How long before you want to start printing? If you want to get up and running by the end of January, then I suggest that you purchase a Prusa i3 kit from a reliable maker like MakerFarm who can have your printer kit at your door within 14 days. (Mine took 10 days from dispatch in Utah to local Post Office in Australia).

A kit from a reputable manufacturer comes with comprehensible assembly instructions (not in Chinglish), and depending on the manufacturer, good back up. (I've got a MakerFarm Prusa i3 8" printer, and have had fantastic aftersales service and technical backup from the manufacturer.)

It might seem that I'm pushing the MakerFarm, but having already gone through the process of making a DIY CNC machine a few years ago, I know how frustrating it is to be trying to make something like this and not having good backup. Also, a full kit from a reputable manufacturer will come with every part you require. No need to research requirements and source parts from all over the place. You only need to supply the time and tools. (I must admit that MakerFarm does not include the piece of glass to cover the heatbed [buy a cheap photo frame from Walmart or a $2 shop], but that's only because of the risk of its breaking during transport.
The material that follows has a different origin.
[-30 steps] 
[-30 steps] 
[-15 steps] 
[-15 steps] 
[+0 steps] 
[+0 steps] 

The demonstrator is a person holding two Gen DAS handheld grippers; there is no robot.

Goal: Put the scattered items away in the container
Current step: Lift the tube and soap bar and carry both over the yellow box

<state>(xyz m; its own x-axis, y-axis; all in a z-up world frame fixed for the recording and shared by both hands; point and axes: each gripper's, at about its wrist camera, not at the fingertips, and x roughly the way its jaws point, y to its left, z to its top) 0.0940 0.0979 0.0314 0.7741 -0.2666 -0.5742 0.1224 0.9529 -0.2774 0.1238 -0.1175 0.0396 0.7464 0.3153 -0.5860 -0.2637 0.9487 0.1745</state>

You will also need a power supply. That can be obtained from an old computer, but make sure that the 12V output is more than 16 amps.

Old Man Emu

After you have gained some experience with your store-bought printer, you will see ways to improve the design, or make a bigger one. That's when you start the DIY.

----------


## KDog

Plenty of folks have built their first printer without a kit.  The SmartRap, http://www.thingiverse.com/thing:177256 , is a very good example of a bare-bones RepRap.  I can't really think of a more basic printer.  It's inspired by the Printrbot line of printers.  A Printrbot Simple will run you $300.  You do get what you pay for as these printers will be a bit more of a challenge than a more expensive model.  Printrbot has one of the best support forums I know of.  I'm not sure I would recommend the simple as a first printer though.  The Printrbot Jr. is an excellent printer but it will run you double what the simple will.

----------


## ToyMakerRon

I don't need a huge print volume.  Mainly I'm looking to make toys for my toy shop.  I really want to start with a RepRap so I can continuously upgrade it as need be.  I would like to gradually build up my warehouse to have 5-10 of these printers going at once.  There are so many great toys I can print to sell in my shop.
Ron

----------


## TopThiniverse

Ron, I'm thinking the RepRap would be the best printer for you then.  Which model are you considering?

----------


## Kingoddball

I just finished (twice?) building an i3 on the cheap, kind of.

_(ignoring P&P for all)

_Wooden Frame = $50 then upgraded to Composite + Printed parts $170ish
5 Steppers = $100
Frame Rods = $30
Printed Parts = $80 eBay (IF you don't have parts, or anywhere to source)
Micro-controller = $100 > $150 with pololu's. (*Sanguino* cheapest) - [RAMPS + pololu = $200ish]
Extruder = $50
Heat Bed = $25
GT2 Belts = $20
Bearings = $10>$20 (I got lots spare)
Cable Kit = $20
ZipTies = $15. Get these!! 
Fans = $10
End Stops = $20 (Or $1 ea if you use REALLY cheap ones)
Hobbed Bolt or Hyena = $10

As a few above mentioned, it's around $500 up.
I built mine on the cheap (originally), but was not happy with the quality, so redesigned and when with a composite alloy frame, single extruder (from dual) and a few other tweaks.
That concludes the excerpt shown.